The disorder in London arose from a demonstration which began at 11am. The rioting and looting ended at 3am the next morning. This riot is sometimes called the Battle of Trafalgar, particularly by opponents of poll tax, because much of the rioting took place in Trafalgar Square.
Trafalgar Square preparations
In November 1989 the All Britain Anti-Poll Tax Federation (The Fed) was set up by the Militant tendency as a national body which included many Anti-Poll Tax Unions. The committee called a demonstration in London for March 31, 1990, the Saturday before Community Charge implementation in England and Wales, its having been introduced in Scotland a year earlier.
Three days before the event the metropolitan police realised the march would be larger than the 60,000 capacity of Trafalgar Square. It asked permission from the Metropolitan Police and the Department of the Environment to divert the march to Hyde Park. The request was denied.

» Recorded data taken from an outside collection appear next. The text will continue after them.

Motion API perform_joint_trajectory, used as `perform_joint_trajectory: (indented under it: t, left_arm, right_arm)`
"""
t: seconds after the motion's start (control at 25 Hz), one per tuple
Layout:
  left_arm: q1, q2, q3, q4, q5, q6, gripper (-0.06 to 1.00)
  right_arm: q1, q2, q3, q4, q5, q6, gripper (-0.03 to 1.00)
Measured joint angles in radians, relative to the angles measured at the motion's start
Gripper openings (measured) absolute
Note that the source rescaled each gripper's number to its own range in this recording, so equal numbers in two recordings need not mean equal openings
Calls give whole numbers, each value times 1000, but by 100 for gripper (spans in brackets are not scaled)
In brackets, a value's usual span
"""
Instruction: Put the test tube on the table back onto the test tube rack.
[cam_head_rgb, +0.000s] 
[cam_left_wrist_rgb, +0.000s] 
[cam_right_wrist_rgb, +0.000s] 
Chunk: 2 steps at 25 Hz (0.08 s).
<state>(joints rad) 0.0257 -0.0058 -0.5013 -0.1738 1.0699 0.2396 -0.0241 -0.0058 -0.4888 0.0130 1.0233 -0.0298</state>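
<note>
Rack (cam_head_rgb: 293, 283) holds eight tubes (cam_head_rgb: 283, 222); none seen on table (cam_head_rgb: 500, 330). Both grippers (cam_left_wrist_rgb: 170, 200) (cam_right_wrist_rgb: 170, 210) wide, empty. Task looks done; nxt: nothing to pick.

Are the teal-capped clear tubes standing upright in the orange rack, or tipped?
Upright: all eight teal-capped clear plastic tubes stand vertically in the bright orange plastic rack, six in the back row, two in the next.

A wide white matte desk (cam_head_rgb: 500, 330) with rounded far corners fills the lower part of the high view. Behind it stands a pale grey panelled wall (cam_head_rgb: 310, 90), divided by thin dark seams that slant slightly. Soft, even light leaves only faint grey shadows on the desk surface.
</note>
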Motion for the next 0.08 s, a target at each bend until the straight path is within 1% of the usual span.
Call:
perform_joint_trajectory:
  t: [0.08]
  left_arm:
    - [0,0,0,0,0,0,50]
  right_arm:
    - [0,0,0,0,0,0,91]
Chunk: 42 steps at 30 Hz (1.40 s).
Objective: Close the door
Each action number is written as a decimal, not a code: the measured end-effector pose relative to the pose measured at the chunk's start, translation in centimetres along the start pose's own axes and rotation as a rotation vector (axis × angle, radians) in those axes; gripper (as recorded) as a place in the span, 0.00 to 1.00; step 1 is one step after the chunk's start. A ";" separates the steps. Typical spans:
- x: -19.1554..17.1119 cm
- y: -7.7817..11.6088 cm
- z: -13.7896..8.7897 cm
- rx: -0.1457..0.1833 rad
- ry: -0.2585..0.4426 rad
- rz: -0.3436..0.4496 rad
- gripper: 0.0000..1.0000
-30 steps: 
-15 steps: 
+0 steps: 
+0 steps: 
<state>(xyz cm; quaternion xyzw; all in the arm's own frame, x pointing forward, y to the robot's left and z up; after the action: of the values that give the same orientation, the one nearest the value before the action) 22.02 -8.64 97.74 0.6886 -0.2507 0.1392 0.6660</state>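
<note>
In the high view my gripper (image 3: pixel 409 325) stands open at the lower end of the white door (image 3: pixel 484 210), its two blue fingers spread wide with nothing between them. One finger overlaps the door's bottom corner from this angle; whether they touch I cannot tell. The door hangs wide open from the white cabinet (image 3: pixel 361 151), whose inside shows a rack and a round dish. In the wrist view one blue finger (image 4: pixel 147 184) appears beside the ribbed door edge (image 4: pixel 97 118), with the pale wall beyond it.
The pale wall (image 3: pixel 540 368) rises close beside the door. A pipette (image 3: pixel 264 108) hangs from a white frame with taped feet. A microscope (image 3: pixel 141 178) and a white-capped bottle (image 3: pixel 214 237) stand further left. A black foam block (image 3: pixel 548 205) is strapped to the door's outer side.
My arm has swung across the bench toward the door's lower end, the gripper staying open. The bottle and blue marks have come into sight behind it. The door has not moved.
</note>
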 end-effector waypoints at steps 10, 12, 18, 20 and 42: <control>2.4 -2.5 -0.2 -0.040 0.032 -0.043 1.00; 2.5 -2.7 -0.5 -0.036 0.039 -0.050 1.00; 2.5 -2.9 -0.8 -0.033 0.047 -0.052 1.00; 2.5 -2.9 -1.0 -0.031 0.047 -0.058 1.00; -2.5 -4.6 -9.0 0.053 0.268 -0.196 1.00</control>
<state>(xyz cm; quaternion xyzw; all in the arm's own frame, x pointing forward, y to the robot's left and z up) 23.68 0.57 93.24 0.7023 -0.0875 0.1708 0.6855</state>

In the days before the demonstration two "feeder" marches had followed the routes of the two mob armies of the Peasants' Revolt of 1381. These arrived at Kennington Park in South London on 31 March.
The day itself
On March 31, 1990, people began gathering in Kennington Park from 12pm. Turnout was encouraged by fine weather, and between 180,000 and 250,000 arrived. The police report, a year after the riot, suggested close to 200,000. A contribution to the size may have been a decision by the Labour Party to abandon plans to stage their own rally the same day.
The march set off from Kennington Park at 1:30pm, moving faster than planned because some anarchists[citation needed] had forced open the gates of the park so people were not forced through smaller side-gates. This spilt the march over both sides of the road, and despite police and stewards, stayed that way for much of the route.
By 2:30pm, Trafalgar Square was nearing its capacity.
Unable to continue moving easily into Trafalgar Square, at about 3pm the march stopped in Whitehall. The police, worried about a surge towards the new security gates of Downing Street, blocked the top and bottom of Whitehall. The section of the march which stopped opposite Downing Street contained veteran anarchists and a group called Bikers Against The Poll Tax, all of whom became annoyed by several heavy-handed arrests, including one of a man in a wheelchair.[citation needed]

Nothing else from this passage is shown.